Directions for this task. Within the material below, how many lines carry the word "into"? Answer with a single number.

Listed entries.
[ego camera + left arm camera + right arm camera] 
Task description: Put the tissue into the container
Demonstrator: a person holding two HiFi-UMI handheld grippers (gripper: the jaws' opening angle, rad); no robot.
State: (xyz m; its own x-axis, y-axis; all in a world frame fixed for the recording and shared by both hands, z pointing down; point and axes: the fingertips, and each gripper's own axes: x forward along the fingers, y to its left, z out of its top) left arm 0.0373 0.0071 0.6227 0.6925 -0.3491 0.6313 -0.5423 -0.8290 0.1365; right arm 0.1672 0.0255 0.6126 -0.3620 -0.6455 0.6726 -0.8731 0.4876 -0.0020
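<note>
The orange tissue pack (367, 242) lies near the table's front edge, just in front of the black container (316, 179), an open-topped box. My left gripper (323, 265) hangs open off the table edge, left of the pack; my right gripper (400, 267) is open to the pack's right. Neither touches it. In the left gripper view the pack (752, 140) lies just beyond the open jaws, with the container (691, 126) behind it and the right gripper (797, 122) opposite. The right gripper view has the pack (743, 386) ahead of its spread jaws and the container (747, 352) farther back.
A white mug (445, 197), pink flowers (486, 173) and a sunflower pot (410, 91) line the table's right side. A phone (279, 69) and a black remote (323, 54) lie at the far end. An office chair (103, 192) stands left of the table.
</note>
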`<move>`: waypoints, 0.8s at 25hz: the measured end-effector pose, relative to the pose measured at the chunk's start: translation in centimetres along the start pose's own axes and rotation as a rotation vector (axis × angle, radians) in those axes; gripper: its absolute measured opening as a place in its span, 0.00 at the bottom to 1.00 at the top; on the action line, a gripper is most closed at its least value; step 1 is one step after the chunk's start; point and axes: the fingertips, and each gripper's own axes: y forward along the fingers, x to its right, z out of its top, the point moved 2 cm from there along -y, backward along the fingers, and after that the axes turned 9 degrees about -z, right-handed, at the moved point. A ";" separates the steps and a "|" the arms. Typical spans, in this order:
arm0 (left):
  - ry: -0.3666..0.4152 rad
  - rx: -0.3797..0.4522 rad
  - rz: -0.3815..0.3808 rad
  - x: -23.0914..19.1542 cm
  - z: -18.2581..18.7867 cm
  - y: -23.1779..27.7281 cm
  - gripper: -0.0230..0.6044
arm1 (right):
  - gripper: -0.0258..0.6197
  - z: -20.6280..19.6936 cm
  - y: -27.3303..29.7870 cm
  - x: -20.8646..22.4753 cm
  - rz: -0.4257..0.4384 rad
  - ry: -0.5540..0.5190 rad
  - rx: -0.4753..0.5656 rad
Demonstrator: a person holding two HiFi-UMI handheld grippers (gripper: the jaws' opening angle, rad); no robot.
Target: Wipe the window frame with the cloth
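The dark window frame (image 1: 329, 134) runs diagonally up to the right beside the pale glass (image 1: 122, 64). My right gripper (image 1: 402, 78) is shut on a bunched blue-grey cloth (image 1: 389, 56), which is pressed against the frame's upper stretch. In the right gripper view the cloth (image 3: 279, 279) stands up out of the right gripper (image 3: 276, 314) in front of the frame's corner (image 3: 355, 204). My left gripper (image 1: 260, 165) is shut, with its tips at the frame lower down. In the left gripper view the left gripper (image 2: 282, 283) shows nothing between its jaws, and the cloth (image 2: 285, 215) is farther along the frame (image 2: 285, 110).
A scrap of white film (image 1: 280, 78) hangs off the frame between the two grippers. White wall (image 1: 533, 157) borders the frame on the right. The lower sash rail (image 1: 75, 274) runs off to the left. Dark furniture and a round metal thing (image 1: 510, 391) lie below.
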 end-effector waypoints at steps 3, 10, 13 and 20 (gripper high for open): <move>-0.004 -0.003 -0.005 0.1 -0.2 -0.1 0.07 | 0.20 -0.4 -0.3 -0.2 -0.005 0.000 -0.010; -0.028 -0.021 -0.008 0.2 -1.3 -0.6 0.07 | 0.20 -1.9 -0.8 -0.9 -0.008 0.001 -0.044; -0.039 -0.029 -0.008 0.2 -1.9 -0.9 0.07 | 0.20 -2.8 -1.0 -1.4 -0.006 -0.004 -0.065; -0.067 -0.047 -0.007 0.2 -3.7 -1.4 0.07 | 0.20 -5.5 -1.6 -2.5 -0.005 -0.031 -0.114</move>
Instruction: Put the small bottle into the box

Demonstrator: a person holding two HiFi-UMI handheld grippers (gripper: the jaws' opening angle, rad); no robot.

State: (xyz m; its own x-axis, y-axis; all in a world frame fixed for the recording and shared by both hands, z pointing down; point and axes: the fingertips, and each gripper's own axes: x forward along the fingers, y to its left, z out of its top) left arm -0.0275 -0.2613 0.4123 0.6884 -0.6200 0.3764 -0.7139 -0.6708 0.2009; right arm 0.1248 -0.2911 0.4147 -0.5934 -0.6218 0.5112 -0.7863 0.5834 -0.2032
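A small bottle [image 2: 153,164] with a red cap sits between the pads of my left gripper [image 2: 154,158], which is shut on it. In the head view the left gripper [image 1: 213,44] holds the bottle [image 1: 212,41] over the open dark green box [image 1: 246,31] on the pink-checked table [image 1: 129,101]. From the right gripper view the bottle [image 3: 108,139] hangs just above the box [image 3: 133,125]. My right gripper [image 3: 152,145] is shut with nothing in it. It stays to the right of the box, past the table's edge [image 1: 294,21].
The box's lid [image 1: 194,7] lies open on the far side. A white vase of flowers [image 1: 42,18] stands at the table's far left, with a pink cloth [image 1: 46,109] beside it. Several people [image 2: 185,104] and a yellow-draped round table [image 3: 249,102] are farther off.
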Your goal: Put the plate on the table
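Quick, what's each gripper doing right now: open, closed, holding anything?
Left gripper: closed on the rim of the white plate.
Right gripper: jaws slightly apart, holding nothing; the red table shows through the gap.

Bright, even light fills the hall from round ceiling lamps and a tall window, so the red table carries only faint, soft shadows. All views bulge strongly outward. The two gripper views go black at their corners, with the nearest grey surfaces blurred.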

Solved exercise. 2